• **What is required**: Across the records below, report how many lines include the word "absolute", stating the number alone.

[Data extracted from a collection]

Segment Open

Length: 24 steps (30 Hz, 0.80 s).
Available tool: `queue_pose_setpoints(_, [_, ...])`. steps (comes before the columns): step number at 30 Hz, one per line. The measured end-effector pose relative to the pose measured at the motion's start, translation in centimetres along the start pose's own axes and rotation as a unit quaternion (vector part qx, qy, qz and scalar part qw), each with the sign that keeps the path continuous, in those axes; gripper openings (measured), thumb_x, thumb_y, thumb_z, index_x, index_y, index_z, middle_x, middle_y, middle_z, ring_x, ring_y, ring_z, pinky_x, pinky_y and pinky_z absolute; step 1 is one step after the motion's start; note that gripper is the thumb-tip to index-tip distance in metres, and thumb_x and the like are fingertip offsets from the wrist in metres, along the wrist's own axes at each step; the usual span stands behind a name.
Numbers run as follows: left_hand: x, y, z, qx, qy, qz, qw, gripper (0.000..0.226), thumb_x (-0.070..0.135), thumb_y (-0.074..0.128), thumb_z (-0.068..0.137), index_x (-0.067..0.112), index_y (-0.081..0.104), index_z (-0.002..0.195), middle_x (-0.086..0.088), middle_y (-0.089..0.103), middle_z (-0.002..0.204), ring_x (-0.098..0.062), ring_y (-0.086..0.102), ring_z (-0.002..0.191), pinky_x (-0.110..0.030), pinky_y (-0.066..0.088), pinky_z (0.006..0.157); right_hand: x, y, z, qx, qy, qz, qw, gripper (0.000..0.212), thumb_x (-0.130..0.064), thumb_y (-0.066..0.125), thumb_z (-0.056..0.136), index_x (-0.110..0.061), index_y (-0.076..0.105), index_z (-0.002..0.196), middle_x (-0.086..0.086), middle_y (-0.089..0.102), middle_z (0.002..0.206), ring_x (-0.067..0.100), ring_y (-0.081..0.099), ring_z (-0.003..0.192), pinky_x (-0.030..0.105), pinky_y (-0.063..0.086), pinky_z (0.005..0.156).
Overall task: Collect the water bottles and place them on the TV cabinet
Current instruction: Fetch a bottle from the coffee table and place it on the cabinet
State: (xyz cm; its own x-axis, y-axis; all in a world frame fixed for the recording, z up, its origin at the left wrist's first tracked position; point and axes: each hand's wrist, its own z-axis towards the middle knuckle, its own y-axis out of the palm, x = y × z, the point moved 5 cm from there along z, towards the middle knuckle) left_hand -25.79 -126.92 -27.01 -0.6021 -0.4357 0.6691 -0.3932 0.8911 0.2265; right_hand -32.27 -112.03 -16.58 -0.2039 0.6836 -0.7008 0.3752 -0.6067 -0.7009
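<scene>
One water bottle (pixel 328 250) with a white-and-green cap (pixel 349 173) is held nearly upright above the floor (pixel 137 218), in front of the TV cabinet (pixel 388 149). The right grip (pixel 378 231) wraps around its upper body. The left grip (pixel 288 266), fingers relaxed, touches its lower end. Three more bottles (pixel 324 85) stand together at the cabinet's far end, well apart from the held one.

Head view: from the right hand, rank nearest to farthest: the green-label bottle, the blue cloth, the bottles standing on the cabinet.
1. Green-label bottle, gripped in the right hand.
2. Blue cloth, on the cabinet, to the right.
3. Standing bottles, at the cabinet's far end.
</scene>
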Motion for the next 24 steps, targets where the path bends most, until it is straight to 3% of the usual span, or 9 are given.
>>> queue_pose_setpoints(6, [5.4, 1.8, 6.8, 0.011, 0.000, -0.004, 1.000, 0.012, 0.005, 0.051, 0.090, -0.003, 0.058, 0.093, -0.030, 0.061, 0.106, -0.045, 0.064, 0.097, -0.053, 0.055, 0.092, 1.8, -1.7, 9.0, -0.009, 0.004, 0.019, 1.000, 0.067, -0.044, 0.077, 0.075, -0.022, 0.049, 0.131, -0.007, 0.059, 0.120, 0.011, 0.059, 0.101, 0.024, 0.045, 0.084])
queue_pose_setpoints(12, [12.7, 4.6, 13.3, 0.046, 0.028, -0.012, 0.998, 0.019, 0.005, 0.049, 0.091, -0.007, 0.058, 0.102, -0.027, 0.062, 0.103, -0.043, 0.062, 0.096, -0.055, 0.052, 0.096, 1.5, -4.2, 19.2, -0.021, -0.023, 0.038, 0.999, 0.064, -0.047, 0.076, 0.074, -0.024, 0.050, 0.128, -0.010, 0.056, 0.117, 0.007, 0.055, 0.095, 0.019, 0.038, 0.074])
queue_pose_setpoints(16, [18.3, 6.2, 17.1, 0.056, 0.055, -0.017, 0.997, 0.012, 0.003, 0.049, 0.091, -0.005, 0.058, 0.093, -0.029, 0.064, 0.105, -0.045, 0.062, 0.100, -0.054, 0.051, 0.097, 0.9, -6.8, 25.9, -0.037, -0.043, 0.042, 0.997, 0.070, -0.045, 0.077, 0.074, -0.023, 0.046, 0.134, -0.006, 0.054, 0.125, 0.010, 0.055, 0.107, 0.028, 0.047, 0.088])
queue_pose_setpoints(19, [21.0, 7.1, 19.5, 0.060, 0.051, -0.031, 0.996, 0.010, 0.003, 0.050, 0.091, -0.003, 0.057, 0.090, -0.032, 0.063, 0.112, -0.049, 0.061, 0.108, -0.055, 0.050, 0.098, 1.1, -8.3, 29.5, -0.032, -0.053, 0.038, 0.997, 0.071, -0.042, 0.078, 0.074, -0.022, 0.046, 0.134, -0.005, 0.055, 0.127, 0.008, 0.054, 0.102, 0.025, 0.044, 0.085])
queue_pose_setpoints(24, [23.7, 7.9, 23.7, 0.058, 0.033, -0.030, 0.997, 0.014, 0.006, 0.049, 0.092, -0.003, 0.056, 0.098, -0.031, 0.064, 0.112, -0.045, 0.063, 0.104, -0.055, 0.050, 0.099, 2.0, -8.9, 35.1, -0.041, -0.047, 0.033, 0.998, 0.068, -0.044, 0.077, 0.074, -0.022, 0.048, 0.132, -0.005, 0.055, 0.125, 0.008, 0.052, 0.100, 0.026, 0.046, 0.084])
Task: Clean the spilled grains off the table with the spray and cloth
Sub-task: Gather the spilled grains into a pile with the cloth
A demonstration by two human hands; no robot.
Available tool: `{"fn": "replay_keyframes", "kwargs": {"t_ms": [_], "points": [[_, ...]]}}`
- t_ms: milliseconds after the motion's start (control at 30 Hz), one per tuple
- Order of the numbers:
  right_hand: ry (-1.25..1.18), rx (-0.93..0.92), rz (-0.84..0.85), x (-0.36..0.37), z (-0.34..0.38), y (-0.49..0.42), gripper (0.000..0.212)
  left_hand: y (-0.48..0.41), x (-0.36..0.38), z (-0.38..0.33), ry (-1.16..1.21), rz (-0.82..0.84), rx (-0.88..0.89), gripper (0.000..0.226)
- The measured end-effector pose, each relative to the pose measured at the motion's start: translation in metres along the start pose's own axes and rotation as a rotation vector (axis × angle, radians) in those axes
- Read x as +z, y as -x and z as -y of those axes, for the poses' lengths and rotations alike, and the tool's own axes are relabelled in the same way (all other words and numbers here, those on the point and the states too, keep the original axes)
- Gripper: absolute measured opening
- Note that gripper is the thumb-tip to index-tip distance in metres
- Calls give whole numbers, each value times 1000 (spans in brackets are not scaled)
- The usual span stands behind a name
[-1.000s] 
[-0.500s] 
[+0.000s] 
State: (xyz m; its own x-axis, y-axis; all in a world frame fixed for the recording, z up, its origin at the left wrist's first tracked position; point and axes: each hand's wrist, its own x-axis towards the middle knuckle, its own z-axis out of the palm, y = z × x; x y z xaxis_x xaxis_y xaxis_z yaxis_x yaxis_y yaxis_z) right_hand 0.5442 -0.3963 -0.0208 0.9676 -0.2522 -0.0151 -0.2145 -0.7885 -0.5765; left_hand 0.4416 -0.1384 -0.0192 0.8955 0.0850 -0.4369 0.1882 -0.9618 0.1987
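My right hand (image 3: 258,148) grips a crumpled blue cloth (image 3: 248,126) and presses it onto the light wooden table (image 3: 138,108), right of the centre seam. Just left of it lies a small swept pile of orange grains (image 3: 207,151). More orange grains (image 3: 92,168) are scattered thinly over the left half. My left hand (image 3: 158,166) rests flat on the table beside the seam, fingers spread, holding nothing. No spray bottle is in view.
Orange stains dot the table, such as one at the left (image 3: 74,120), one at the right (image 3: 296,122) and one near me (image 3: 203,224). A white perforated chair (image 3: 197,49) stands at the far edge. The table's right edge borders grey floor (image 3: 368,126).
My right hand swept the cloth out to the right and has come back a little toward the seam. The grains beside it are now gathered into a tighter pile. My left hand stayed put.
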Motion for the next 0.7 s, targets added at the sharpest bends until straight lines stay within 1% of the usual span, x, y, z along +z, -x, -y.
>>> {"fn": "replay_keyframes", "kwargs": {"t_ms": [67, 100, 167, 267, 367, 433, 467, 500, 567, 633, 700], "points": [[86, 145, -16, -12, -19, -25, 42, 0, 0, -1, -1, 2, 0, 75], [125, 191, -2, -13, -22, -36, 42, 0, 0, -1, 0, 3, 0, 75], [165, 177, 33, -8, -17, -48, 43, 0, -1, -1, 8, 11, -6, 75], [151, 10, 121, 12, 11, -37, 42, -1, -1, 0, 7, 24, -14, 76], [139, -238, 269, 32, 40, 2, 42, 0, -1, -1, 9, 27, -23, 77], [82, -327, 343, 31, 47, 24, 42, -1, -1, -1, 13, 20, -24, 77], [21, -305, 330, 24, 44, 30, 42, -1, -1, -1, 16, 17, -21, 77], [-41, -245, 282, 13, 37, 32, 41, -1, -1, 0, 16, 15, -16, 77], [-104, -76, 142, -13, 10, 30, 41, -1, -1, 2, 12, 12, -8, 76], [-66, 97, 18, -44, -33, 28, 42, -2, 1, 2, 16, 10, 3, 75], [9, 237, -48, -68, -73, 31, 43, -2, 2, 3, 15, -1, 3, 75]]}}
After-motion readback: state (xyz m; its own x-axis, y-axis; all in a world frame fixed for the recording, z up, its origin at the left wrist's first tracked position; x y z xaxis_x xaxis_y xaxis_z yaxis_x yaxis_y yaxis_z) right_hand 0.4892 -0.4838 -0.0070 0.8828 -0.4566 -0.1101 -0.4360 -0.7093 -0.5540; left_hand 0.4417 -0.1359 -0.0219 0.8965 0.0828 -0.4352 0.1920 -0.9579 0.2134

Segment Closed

• **Task result**: 2